At a subsequent brisk Brussels press conference, the PM admitted more consideration was needed. The DUP, bewildered by the very notion Northern Ireland could be treated differently from the rest of the UK, had vetoed Mrs May’s attempt to square the circle. Their leverage on propping up the Tory Government had been used.

The following morning, Ruth Davidson, the Scottish Tory leader, telephoned her Conservative colleague and left her in doubt that any separate deal for Northern Ireland would “unpick the thread of the Union,” which she had fought to maintain all her political life.

Ms Sturgeon was quick to seize on the development and insisted that if Northern Ireland could have a separate EU deal to effectively keep it in the single market and customs union, so too should Scotland. Mrs May later made clear that any deal with the EU would be UK-wide.

In a 48-hour intensification of the talks, the PM later that week flew to Brussels for breakfast with Mr Juncker and Mr Barnier, where it was announced a deal had finally been reached. A week later at the year’s final European Council, the EU27 agreed “sufficient progress” had been made to move the talks onto transition and trade.

The nub of the deal was that the rights of all three million EU citizens living in the UK would be enshrined in law and enforced by UK courts, a divorce bill of up to £39bn to be paid over a number of years, and a guarantee of “no hard border” even if there were no deal. Some details were fudged but Mrs May at last had her political breakthrough.

But the Year of Brexit was not over as MPs defeated the Government on giving them a “meaningful vote” on the final agreement and ministers agreed to include the ability to extend the date of departure in exceptional circumstances.

Following concerns raised by Scottish Tory MPs, Mr Mundell agreed that the EU Withdrawal Bill would be changed to make crystal clear it was not a power-grab and would in no way undermine devolution.

As another JMC with the Scottish Government ended, the Scottish Secretary revealed that he had wanted to publish a list of powers the UK Government wanted swiftly to transfer to Holyrood but had not done so – at Edinburgh’s request. But Michael Russell, the SNP administration’s Brexit Minister, forcefully denied the claim.

Meanwhile, Ian Blackford, the SNP leader at Westminster, made it clear that his Nationalist colleagues in the Scottish Government would demand that Holyrood would have to give its consent to the promised EU Implemention Bill, which towards the end of the Brexit process would put the withdrawal agreement into law. Thus, the potential for another constitutional crisis for Mrs May loomed.

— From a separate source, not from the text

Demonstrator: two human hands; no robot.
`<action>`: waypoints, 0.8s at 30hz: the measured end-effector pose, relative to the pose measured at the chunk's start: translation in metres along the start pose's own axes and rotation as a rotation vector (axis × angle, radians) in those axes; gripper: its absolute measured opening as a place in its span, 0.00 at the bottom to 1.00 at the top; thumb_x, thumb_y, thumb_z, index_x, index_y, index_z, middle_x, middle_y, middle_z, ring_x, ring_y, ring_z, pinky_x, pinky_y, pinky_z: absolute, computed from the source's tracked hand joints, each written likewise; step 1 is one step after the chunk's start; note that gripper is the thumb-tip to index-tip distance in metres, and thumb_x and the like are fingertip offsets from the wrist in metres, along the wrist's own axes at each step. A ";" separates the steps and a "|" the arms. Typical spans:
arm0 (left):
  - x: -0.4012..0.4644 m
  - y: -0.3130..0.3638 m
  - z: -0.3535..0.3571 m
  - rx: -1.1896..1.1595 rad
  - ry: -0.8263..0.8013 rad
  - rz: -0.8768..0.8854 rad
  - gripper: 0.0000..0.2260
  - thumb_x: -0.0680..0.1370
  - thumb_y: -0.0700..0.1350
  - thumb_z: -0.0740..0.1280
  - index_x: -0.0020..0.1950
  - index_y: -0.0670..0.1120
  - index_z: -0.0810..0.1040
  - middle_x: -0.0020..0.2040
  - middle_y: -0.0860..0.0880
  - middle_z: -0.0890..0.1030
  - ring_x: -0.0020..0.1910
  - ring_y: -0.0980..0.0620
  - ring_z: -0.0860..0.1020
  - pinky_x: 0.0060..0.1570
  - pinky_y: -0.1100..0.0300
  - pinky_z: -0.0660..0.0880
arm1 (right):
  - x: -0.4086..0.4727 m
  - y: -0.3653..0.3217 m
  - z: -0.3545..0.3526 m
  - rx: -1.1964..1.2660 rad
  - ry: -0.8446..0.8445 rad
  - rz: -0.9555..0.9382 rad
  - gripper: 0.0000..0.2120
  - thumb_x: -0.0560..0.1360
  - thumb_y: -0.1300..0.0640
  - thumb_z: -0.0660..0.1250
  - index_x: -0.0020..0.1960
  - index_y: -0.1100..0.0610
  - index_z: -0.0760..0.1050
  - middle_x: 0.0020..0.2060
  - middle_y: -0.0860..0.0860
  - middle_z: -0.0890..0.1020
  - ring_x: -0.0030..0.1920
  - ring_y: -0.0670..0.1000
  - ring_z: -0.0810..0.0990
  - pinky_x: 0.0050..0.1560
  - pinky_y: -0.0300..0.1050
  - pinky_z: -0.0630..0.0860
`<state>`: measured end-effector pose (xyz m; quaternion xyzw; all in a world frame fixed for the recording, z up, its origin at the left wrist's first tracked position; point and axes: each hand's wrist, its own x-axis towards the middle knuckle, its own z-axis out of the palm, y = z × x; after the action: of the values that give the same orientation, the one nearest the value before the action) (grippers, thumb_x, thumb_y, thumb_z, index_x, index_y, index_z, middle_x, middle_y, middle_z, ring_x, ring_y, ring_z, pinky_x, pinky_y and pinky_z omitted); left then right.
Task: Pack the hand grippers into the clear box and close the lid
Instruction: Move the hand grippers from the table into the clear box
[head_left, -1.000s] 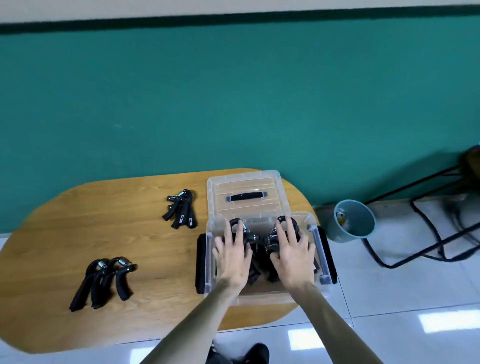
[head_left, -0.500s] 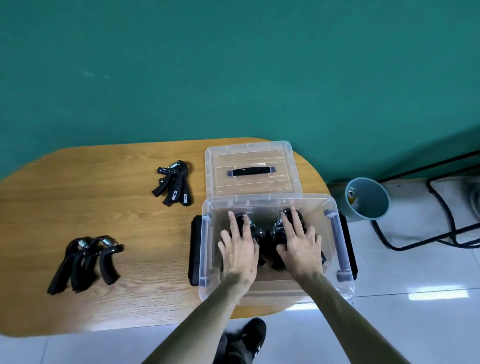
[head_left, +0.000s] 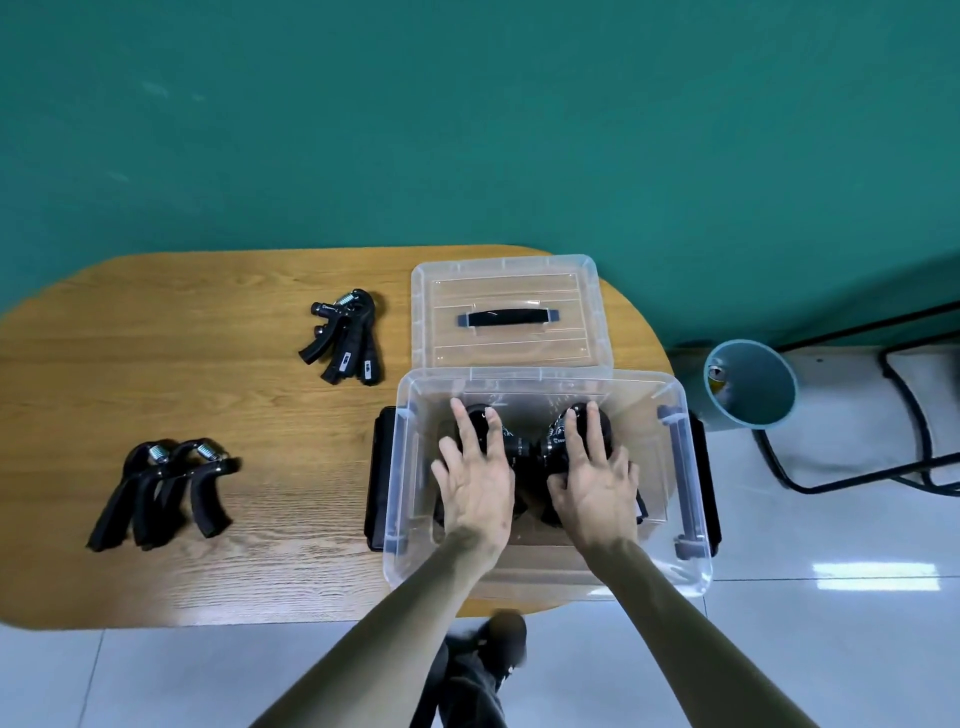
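Both hands are reaching down into the clear box (head_left: 545, 579), which is sitting open at the near right end of the wooden worktop (head_left: 208, 364). The left hand (head_left: 475, 486) is lying flat, fingers straight and spread, pressing on the black hand grippers in the box (head_left: 524, 447); its grip is released, nothing clasped. The right hand (head_left: 597, 486) is doing the same beside it, fingers extended over the right-hand part of that pile, grip likewise released. The two hands are lying just beside each other, not touching.

The lid (head_left: 506, 314) is lying flat on the worktop, touching the box's far edge, its dark handle facing up. The box's black side latches are hanging open at left and right.

Still outside the box: one cluster of hand grippers (head_left: 345, 338) is lying left of the lid, and a second cluster (head_left: 161, 491) is lying well apart toward the left near side of the worktop, steel springs showing at their tops.

On the tiled floor to the right of the worktop, a grey-blue bucket (head_left: 750, 384) is standing against the green wall, beside a black metal frame (head_left: 857, 467). A dark shoe (head_left: 498, 636) is showing under the worktop's near edge.
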<state>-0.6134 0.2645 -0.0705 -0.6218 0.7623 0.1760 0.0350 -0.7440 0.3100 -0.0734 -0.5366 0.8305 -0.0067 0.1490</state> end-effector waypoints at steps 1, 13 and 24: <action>0.000 0.000 0.001 0.005 -0.005 0.001 0.35 0.79 0.36 0.63 0.81 0.49 0.49 0.80 0.36 0.37 0.55 0.43 0.62 0.56 0.47 0.67 | 0.001 0.000 0.001 -0.008 -0.010 0.000 0.39 0.68 0.54 0.72 0.77 0.56 0.63 0.79 0.56 0.59 0.62 0.67 0.72 0.52 0.60 0.74; 0.001 0.008 -0.016 0.027 -0.183 -0.010 0.31 0.85 0.55 0.53 0.81 0.48 0.38 0.77 0.32 0.32 0.67 0.38 0.64 0.62 0.46 0.66 | 0.005 0.002 -0.007 -0.058 -0.193 -0.022 0.40 0.78 0.35 0.55 0.81 0.51 0.41 0.80 0.51 0.38 0.78 0.62 0.37 0.74 0.68 0.45; -0.028 0.005 -0.128 0.038 -0.054 0.234 0.27 0.86 0.53 0.47 0.82 0.49 0.41 0.82 0.44 0.47 0.78 0.42 0.61 0.76 0.45 0.60 | -0.044 0.003 -0.116 -0.046 0.016 -0.062 0.30 0.82 0.38 0.46 0.79 0.39 0.38 0.81 0.53 0.50 0.79 0.61 0.51 0.74 0.58 0.58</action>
<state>-0.5904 0.2519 0.0577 -0.5228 0.8317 0.1812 0.0462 -0.7594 0.3329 0.0473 -0.5655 0.8145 0.0034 0.1294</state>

Just before Christmas, Brussels announced that, actually, the UK’s implementation period would end after only 21 months in December 2020. But Downing Street insisted this was an opening negotiation offer and the UK still wanted it to last two years to March 2021.

Or, to put it another way, the to-ing and fro-ing of phase two had already begun. If 2017 was turbulent, hold onto your hats; 2018 looks like being another very bumpy ride.